JD: –Oh there’s a lot of math. There’s a lot of science theory. There’s a lot of physics. I want to infuse all that is really current, as far as what we are talking about in the sciences, where science overlaps with contemporary art, with classical art. You put all of those elements together and mix it around and see what we get.I went in and got an MRI done for this project and the QR code is a link to the sound you hear from that. You might be looking at a drawing or a group of drawings that are classically inspired and then you hear this very contemporary technical sound that of course didn’t exist 500 years ago. I like that.

A+C: With Brain Trash, you’re reaching pretty far into the past and bringing things right up to the present moment. Given that temporal aspect, and also with chapters that you’ve built into the exhibition, is there a strong narrative that forms, or is it more loose than that?

JD: No, It’s completely and totally loose. I think each individual will probably determine their own narrative, but there is no narrative specifically. This is one of the hardest concepts to get across to a lot of people. I wanted it to not have a narrative in the beginning, but it developed, and certain chapters took on their own character and their own narrative and their own energy. That just evolved, and that’s what I like, I wanted it to evolve and not be predetermined.

A+C: And the text in the work, would you like to talk about that as well?

JD: There’s only a few texts in the works that aren’t mine, except of course, the equations.

Literature and poetry have been incredibly influential to me. It’s been one of my main driving forces. In this project I’m not going to hold back on anything. I’m going to include everything that’s been an influence, everything that’s been apart of my life. I think the viewer will relate to that because we all are influenced by hundreds of things every day.

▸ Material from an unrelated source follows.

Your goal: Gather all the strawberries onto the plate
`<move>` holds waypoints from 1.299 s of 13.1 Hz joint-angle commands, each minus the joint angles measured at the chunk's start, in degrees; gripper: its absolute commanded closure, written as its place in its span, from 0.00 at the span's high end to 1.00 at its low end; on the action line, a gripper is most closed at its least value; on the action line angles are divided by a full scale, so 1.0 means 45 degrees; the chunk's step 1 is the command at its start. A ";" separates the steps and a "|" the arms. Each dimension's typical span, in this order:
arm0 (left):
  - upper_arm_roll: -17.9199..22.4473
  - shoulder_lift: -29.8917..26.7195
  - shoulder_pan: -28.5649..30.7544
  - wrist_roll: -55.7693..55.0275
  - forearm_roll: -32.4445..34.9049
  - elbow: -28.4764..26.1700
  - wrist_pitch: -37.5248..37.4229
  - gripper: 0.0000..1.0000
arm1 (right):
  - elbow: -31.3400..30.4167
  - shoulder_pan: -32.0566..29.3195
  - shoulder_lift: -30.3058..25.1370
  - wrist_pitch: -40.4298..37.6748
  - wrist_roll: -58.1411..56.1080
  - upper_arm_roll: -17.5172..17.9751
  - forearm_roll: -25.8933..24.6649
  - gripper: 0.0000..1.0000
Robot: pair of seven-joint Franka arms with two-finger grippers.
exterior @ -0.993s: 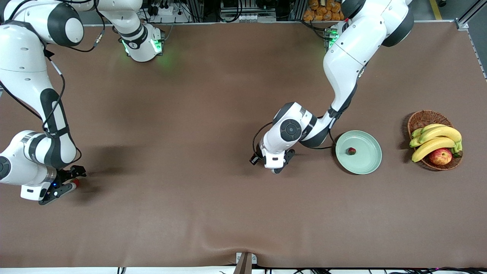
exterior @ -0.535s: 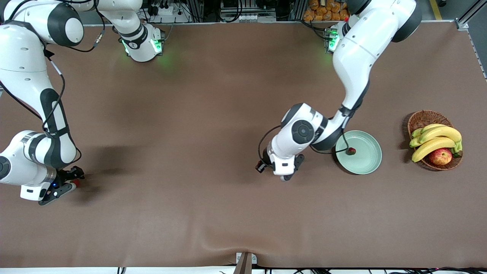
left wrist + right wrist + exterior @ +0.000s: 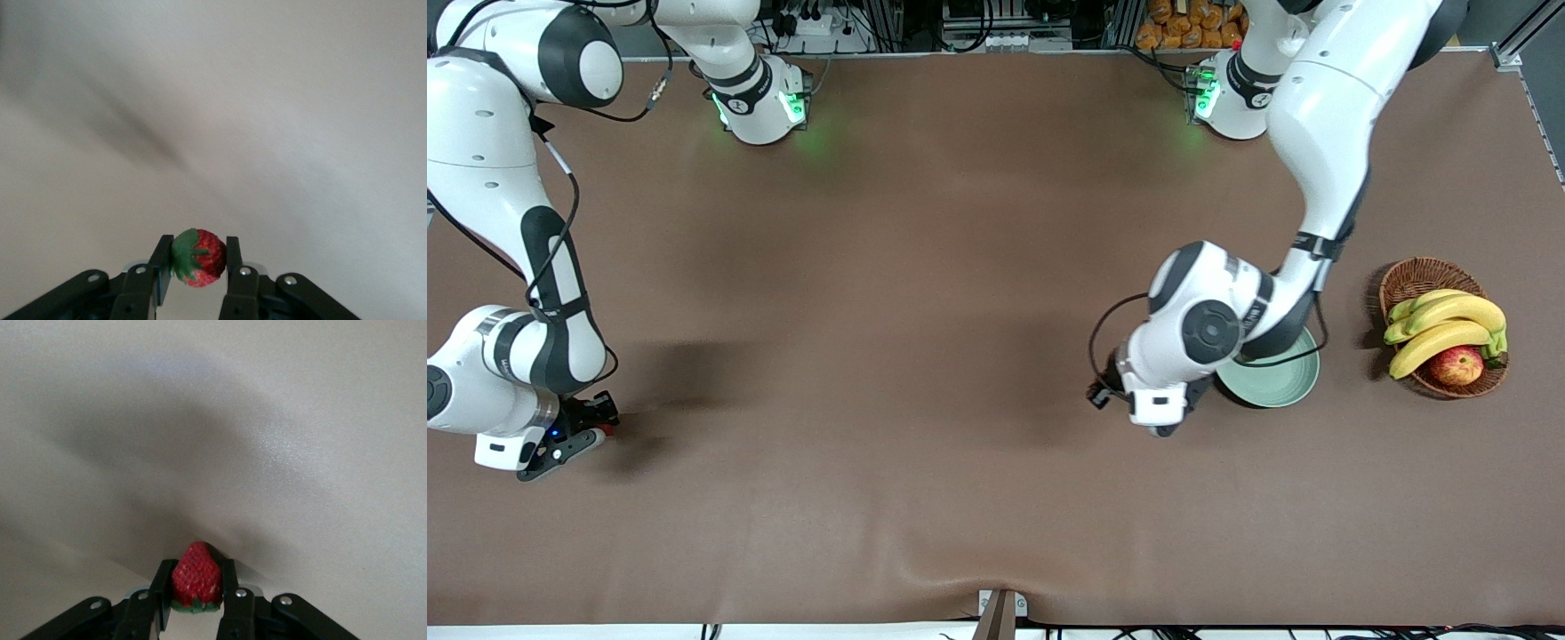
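My left gripper (image 3: 1163, 428) is shut on a strawberry (image 3: 199, 257), a red berry with a green cap, held between both fingers. It hangs over the table just beside the rim of the mint-green plate (image 3: 1282, 384). The left forearm covers part of the plate, and any berry lying in it is hidden. My right gripper (image 3: 594, 427) is low at the right arm's end of the table and shut on another strawberry (image 3: 197, 577). That berry shows as a red spot (image 3: 608, 429) in the front view.
A wicker basket (image 3: 1412, 276) with bananas (image 3: 1449, 320) and a red-yellow apple (image 3: 1456, 365) stands beside the plate, toward the left arm's end. A brown cloth covers the table. A small bracket (image 3: 1000, 612) sits at the near edge.
My left arm has carried its strawberry across the table toward the plate and now covers the berry that showed in the plate. My right gripper has barely moved.
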 commanded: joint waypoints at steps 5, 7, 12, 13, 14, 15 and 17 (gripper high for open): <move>0.0002 -0.1407 0.1768 0.3085 0.1524 -0.1994 -0.0953 0.00 | 0.0364 0.0030 -0.1183 -0.1567 -0.0170 0.1320 -0.0031 0.14; -0.0018 -0.1485 0.2257 0.3846 0.1916 -0.2326 -0.0953 0.00 | 0.0424 0.0011 -0.1828 -0.2273 -0.0189 0.2315 -0.0031 0.14; -0.0037 -0.1544 0.3350 0.6208 0.1918 -0.2757 -0.0953 0.00 | 0.0424 0.0147 -0.2709 -0.2666 -0.0014 0.4991 -0.0050 0.15; -0.0037 -0.1544 0.3546 0.6678 0.1917 -0.2815 -0.0953 0.00 | 0.0424 0.0225 -0.2709 -0.2589 0.0064 0.5479 -0.0069 0.15; -0.0037 -0.1544 0.3664 0.6992 0.1937 -0.2874 -0.0934 0.00 | 0.0424 0.0438 -0.2709 -0.2569 0.0336 0.5716 -0.0128 0.15; -0.0037 -0.1524 0.3685 0.7072 0.1937 -0.2933 -0.0934 0.00 | 0.0443 0.0905 -0.2709 -0.2549 0.0628 0.5738 -0.0186 0.16; -0.0037 -0.1466 0.3685 0.7092 0.1937 -0.2952 -0.0914 0.00 | 0.0463 0.2076 -0.2768 -0.2549 0.1447 0.5699 -0.0304 0.16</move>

A+C: You talked about borders. I know your work is often influenced by that, and it certainly makes sense given the situation in Juarez. I’m wondering how that plays into this exhibition. Do you see this as a migration of ideas from your internal self across some mental border to get this out into the external world.

JD: I couldn’t have put it better myself.

A+C: That’s what I like to hear!

JD: No really, it was absolutely a migration of ideas across borders in a physical and mental way.

A+C: Do you consider the project to be cathartic for you?

JD: Yes. It’s cathartic and it’s ongoing. I don’t consider the project to be finite. I’m still working on the progression of drawings. The last drawing you’ll see at The Blanton is 1242, but I’ve continued with the same methods and now I think I’m at almost 1300 drawings. I want this thing to be an organic evolving exercise – that’s too flimsy of a word, but ‘exploration’ is too overused – the point is it’s continuing and I want to see how far it’s going to take me. If I do 1500 drawings, ok. If I do just one more, so be it. I have not predetermined when it will end, and I don’t know if it will end.

A+C: That’s so much like Rodin’s Gates of Hell, don’t you think, that he kept adding elements to year after year from it’s inception to the end of his life.

JD: In retrospect, and thinking about all of this, I think about all of my work as one big piece.They’re individual things but they are part of a whole. And this show at the Blanton is a a part of a whole that’s still continuing. It might play out to fruition or it may not. I think that’s pretty exciting.